The passage of time coincides with the addition of significant amounts of information to humans’ already enormous collective knowledge base. The volume and speed of those additions arguably have grown exponentially over the course of many hundreds of years. Limits on the capacities of human brains to absorb such mountains of information must exist, though that assertion may not have been proven. Assuming that is true, though, it follows that memories and knowledge are naturally limited. Teachers (and/or society at large) must make decisions, then, on what to teach children as they progress through formal education systems. One way of making those decisions might be to assign priorities to the elements of the information base that are available for students to learn.

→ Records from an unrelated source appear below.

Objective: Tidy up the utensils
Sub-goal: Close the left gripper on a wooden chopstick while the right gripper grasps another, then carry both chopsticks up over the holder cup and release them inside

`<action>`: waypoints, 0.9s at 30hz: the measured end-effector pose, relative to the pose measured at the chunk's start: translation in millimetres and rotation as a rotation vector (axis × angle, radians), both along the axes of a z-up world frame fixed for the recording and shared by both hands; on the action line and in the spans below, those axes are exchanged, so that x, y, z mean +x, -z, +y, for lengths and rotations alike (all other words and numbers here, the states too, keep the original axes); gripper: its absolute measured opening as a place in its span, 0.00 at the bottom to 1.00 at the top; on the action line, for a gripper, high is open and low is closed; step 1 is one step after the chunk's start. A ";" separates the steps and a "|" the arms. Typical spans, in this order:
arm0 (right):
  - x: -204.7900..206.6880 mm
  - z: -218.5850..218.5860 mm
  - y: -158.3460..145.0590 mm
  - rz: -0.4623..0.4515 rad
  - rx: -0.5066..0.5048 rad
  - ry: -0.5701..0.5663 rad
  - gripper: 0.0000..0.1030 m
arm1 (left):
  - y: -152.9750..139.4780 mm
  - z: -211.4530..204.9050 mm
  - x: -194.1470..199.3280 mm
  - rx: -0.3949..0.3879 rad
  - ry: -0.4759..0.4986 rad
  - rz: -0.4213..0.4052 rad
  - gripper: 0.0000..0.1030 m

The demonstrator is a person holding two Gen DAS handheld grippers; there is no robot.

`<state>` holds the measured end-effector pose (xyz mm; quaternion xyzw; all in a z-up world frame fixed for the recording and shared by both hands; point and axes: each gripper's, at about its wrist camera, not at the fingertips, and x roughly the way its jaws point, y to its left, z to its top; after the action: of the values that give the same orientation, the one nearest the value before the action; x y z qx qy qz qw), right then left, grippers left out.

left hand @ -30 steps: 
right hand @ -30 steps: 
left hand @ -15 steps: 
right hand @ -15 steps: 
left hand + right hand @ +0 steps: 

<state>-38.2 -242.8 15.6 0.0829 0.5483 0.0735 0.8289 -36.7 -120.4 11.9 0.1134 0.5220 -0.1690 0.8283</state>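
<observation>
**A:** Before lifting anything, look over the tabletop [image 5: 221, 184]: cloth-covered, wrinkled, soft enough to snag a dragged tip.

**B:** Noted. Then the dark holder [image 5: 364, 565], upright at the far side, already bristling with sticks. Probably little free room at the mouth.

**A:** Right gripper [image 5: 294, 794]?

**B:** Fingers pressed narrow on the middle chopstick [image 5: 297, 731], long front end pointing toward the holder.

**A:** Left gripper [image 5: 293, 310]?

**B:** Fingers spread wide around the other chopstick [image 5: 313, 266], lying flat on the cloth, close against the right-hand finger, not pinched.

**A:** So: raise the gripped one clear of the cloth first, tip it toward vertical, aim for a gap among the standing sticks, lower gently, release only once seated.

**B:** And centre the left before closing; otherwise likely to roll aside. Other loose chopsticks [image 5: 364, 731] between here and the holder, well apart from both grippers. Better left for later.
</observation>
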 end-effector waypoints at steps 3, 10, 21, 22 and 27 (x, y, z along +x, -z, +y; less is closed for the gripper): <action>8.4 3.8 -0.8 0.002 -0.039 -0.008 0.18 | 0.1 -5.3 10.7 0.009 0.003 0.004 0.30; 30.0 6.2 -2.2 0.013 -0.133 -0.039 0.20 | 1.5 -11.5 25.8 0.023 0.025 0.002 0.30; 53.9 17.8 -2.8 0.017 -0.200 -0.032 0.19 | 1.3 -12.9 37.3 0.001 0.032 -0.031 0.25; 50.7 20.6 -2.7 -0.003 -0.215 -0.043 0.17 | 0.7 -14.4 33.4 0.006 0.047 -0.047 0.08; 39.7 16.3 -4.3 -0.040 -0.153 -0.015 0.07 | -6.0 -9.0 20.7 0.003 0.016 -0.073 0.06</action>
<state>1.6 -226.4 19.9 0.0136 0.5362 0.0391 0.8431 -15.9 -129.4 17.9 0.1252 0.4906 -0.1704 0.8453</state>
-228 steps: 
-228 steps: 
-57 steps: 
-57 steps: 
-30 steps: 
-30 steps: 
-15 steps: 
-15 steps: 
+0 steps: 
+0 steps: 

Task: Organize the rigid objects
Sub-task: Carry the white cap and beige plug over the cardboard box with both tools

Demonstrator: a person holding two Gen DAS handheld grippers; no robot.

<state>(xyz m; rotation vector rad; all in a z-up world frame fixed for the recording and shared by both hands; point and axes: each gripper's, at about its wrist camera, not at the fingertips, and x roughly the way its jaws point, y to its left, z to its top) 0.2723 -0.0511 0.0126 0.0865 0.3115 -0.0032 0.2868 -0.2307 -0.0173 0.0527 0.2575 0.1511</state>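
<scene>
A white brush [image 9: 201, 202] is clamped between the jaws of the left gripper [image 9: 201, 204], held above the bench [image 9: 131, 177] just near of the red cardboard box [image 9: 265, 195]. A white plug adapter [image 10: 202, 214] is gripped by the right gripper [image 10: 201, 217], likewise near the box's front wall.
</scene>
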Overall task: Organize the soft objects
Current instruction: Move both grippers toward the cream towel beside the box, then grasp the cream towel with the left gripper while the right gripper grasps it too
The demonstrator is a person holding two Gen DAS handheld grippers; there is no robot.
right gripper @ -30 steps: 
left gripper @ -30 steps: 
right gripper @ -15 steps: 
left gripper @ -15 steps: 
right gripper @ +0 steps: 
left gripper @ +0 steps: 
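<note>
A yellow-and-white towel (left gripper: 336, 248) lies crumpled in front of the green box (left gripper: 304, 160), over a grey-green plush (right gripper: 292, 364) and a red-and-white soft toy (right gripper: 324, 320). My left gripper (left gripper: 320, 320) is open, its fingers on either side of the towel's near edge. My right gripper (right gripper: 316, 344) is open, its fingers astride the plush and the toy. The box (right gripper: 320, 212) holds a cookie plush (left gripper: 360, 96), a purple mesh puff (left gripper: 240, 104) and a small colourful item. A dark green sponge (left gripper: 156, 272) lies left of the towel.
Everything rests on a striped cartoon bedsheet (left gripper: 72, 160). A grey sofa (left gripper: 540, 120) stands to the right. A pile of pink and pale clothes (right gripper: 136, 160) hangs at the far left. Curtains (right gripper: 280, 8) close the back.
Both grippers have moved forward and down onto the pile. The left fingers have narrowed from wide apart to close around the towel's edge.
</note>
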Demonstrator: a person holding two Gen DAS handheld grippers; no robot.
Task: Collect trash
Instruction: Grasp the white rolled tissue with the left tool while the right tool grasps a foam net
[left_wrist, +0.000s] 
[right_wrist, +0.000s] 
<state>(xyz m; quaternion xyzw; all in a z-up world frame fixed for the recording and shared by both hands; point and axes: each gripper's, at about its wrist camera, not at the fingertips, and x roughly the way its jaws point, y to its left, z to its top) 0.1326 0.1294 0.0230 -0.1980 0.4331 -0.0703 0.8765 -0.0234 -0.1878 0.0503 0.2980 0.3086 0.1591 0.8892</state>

At various points in the education process, high priority new information must replace older information or, at a minimum, reduce the priority of older information. Over time, information once deemed critical to the “educated” mind is no longer taught—replaced by facts/knowledge judged more relevant to the times. In a world undamaged by bias, bigotry, and prejudice, such a system might be acceptable. But in today’s world, the most powerful—regardless of the “honor” or honesty of their motives and beliefs—make decisions on the basis of the extent to which those decisions reinforce their stilted beliefs and attitudes. Hence, the knowledge base upon which we rely to inform our morality decays over time, replaced by lies, insinuations, and broken logic. An argument could be made that our species is less well-informed about the real world around us today than was the case a thousand years ago. Opinions morph into “facts” and reality degrades into fiction. Its all more complex than that, of course, but that argument may contain the native seeds of truth, wrestling against invasive versions of genetically modified ideas that grow quickly in a landscape fertilized for that purpose.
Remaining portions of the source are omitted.